Jamie Oliver Pea And Mint Soup Recipe

Course: SoupsCuisine: British
Servings

4

servings
Prep time

5

minutes
Cooking time

15

minutes
Calories

230

kcal

A green soup that tastes like spring and comes together in minutes. Bright, minty, and quietly brilliant.

Ingredients

  • 75g finely chopped onion (about 1/2 cup)

  • 15g butter (1 tbsp)

  • 350g peas (about 2 1/2 cups)

  • 360ml chicken or vegetable stock (1 1/2 cups)

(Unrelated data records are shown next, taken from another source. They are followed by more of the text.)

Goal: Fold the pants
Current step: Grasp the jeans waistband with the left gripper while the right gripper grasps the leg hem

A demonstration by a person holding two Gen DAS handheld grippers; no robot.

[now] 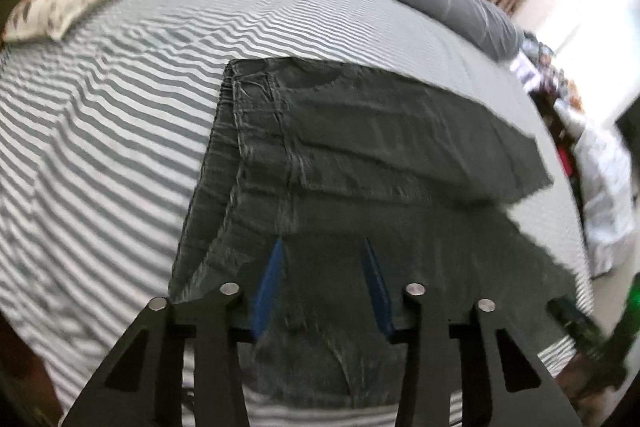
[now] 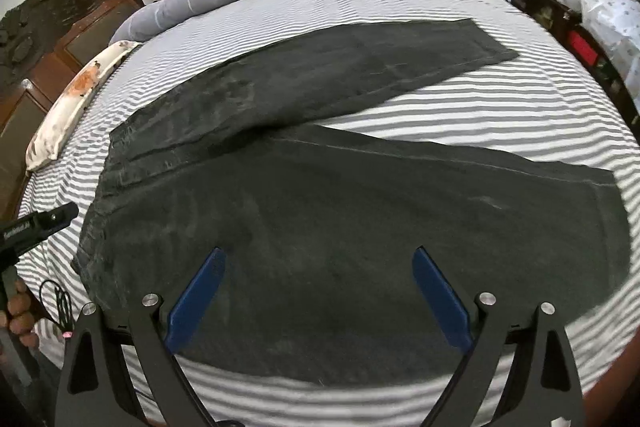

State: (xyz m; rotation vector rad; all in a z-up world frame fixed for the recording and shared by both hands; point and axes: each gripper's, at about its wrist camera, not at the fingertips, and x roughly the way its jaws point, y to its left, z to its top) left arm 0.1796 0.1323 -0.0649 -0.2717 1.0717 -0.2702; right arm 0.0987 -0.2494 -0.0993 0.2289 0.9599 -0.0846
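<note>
Currently listed: dark pants (image 2: 320, 211), laid flat on the striped bed (image 2: 460, 107), waistband toward the patterned pillow (image 2: 72, 95), legs splayed apart and pointing away from it; first fold, leg onto leg, not yet made. Left claw (image 1: 322, 283) narrowed, empty, over the waist end; right claw (image 2: 320, 291) wide, empty, above the near leg. Next move likely calls for pinching the near leg's edge at both ends and carrying it onto the far leg.

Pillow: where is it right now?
The pillow lies at the left edge of the bed in the right wrist view, beside the headboard, clear of the pants.
</note>
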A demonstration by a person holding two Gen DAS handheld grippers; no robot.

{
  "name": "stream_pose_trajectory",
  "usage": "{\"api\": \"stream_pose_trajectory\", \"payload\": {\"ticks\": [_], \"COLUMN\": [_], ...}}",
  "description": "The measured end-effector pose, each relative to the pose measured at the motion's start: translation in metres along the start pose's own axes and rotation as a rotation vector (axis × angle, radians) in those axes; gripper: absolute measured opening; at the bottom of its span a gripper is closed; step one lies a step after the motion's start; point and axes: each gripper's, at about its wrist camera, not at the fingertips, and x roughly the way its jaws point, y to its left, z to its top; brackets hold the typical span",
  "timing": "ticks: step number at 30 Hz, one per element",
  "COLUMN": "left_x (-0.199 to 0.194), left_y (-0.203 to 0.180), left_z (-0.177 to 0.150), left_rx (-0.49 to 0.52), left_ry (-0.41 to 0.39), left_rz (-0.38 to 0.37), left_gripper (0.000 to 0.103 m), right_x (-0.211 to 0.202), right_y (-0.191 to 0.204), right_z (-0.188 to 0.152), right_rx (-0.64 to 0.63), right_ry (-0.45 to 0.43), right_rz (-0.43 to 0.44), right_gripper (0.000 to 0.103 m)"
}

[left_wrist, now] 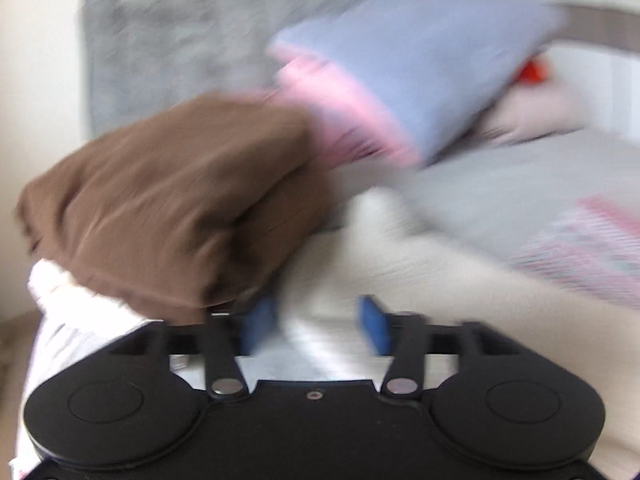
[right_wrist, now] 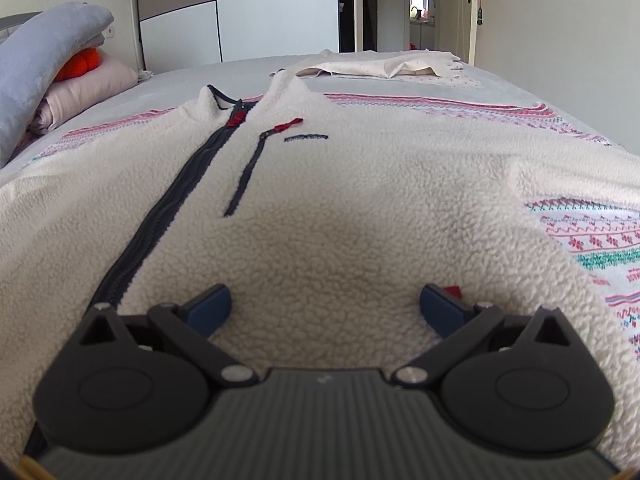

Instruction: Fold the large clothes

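**Fleece laid flat, both grippers empty over the hem**

Fleece jacket (right_wrist: 344, 200) lay spread front-up on the bed (right_wrist: 248, 70), zipper (right_wrist: 176, 208) closed and running away from the camera toward the collar, over a patterned cloth (right_wrist: 592, 240). The right gripper (right_wrist: 326, 308) hung just above the lower part of the jacket, its fingers (right_wrist: 210, 308) wide apart with only pile between them, nothing pinched. The left gripper (left_wrist: 316, 326) showed in a badly smeared view; its fingers (left_wrist: 260, 326) stood partly apart with no fabric caught, beside a brown folded garment (left_wrist: 172, 204) and a blue pillow (left_wrist: 416, 60).

Judging from this, the step in hand was taking hold for the first fold. Done well, it would mean each gripper biting the full thickness of the fleece at matching points along one side, so that both layers travel together. Thick pile can slip from a shallow pinch, so a deep bite looked wise. Lifting only enough to clear the surface should keep the patterned cloth from dragging along.
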Motion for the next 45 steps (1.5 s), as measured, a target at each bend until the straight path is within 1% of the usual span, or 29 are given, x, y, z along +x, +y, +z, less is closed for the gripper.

  • 10g fresh mint, chopped (2 tbsp)

  • Salt and pepper to taste

  • 15g creme fraiche per serving (1 tbsp)

Directions

  • Melt butter in a pot, cook onion until soft.
  • Stir in peas, add stock, bring to simmer.
  • Cover and cook 2-7 minutes, depending on peas.
  • Remove from heat, add mint, blend smooth.
  • Season to taste, serve warm or chilled with creme fraiche.

Notes

  • If you can get fresh peas, do it. They taste like sunshine.
  • Chop the onion as small as you can. No one wants chunks.
  • Watch the colour. Too long and it turns dull. You want it bright—almost glowing.
  • Don’t skip the creme fraiche. It’s not garnish. It’s part of the story.
  • A bit of lemon zest wouldn’t hurt.